There’s also a fair amount of irony in the manner in which which Jeffers cheated—by getting access to a faster bike he hadn’t “earned.” There’s no mechanism regulating access to equipment in regular bike racing. When you roll up to the start line on your six year-old bike with Shimano 105 and the rider next to you is on a $15,000 wind tunnel-tested superbike, nobody questions how she obtained said superbike, or whether using said superbike to gain precious seconds is ethical. Sure, if she stole the bike (which some may argue is closer in spirit to what Jeffers did) and was subsequently convicted of a felony she’d be in violation of USA Cycling’s Code of Conduct, but if she just happened to fall ass-first into a pile of money that’s perfectly fine. Cycling is by no means a meritocracy when it comes to equipment, and while you can theoretically “unlock” free upgrades by being awesome and obtaining sponsorship, you’re also free to walk into a bike shop or fire up your Internet browser to buy yourself a shortcut.
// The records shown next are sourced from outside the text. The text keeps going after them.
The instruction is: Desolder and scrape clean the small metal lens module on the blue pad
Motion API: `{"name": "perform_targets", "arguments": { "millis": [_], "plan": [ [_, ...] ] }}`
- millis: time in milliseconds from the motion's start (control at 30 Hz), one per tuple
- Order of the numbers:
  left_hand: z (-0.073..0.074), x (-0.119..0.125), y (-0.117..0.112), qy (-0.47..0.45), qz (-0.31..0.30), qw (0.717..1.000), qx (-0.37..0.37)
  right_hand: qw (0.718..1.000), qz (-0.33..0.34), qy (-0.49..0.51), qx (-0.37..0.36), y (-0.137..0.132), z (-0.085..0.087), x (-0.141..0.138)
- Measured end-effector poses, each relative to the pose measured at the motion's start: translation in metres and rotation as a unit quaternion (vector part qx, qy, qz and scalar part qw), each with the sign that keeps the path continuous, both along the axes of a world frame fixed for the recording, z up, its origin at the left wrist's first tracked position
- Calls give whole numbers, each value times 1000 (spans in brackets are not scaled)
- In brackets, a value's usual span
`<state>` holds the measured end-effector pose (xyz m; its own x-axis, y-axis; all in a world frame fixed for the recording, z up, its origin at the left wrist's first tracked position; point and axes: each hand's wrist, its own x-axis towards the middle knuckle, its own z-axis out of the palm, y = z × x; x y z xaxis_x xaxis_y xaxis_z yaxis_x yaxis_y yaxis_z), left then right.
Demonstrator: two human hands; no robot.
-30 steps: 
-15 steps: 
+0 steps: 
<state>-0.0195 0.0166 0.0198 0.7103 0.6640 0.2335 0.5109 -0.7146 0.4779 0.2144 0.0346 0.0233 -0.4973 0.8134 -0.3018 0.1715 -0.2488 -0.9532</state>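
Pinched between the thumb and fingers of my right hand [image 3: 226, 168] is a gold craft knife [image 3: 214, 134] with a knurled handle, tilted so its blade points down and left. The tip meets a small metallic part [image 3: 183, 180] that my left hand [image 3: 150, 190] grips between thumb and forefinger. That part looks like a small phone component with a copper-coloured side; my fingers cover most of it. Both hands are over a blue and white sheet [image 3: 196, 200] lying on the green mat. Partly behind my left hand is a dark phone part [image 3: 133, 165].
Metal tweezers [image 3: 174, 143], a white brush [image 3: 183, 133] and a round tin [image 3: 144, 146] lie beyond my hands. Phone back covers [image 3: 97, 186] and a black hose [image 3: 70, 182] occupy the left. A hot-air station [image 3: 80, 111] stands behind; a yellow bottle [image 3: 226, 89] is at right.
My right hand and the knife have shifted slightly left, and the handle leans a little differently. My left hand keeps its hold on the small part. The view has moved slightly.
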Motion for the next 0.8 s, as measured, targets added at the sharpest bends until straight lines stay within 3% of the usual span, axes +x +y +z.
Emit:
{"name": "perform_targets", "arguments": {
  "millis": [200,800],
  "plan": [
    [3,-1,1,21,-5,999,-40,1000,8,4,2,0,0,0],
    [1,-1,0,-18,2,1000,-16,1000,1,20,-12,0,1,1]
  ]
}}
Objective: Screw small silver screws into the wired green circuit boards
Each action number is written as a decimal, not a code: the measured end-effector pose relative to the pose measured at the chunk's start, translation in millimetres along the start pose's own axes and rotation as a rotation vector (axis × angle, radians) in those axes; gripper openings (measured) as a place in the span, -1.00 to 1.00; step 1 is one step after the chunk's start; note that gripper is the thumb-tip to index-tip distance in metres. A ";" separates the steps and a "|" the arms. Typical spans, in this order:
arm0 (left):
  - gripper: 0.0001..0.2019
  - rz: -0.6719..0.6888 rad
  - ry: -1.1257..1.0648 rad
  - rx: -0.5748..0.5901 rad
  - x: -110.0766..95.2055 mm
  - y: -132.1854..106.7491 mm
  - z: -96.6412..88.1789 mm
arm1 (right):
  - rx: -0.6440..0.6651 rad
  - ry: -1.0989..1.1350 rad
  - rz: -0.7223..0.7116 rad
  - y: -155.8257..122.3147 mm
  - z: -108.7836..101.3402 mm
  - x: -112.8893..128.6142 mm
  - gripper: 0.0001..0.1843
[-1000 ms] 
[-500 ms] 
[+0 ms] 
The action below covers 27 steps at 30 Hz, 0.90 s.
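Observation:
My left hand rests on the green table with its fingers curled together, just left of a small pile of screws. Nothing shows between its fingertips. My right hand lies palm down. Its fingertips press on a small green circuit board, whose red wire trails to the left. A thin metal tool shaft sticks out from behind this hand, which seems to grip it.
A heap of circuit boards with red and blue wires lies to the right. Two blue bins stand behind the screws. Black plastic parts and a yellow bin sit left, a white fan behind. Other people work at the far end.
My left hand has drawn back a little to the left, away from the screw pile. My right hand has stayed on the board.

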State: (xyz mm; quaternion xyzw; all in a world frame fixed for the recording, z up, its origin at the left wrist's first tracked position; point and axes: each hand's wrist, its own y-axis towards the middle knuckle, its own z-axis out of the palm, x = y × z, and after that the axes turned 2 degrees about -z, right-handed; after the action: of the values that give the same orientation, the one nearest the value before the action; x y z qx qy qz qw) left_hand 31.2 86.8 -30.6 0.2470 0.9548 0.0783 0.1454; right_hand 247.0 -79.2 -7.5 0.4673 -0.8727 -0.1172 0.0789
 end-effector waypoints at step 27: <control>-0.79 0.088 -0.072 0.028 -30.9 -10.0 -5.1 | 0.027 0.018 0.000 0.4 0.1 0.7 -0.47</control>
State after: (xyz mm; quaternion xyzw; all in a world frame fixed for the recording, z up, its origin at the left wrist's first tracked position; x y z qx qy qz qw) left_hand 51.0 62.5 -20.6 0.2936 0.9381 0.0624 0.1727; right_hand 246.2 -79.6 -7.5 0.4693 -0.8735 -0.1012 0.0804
None of this is to say Cameron Jeffers shouldn’t have been disqualified in this particular case. Certainly he cheated within the context of Zwift, and cheating is cheating—if you commit tax fraud the IRS doesn’t care whether or not you filed your return electronically, because the tax code is the same in either scenario. Moreover, he also did so under the auspices of British Cycling, so it’s reasonable for them to ban him from all their events.
Still, as intermingled as our digital lives and our analog lives have become, most of us recognize there’s a clear (well, clear-ish) divide between the two. Unlocking a Tron bike in a video game doesn’t necessarily mean you’d cheat when shoulder to shoulder in an actual peloton of flesh-and-blood competitors. (Or hide a bike in the bushes to win a running race, for that matter.) And while it’s as silly for competitive cycling to ignore e-racing as it was for Blockbuster to dismiss Netflix, it may also be a little early to formalize the relationship with real national championship jerseys, given that the relationship between sports and esports is still evolving.
And in the meantime, the sport has much bigger discrepancies to address.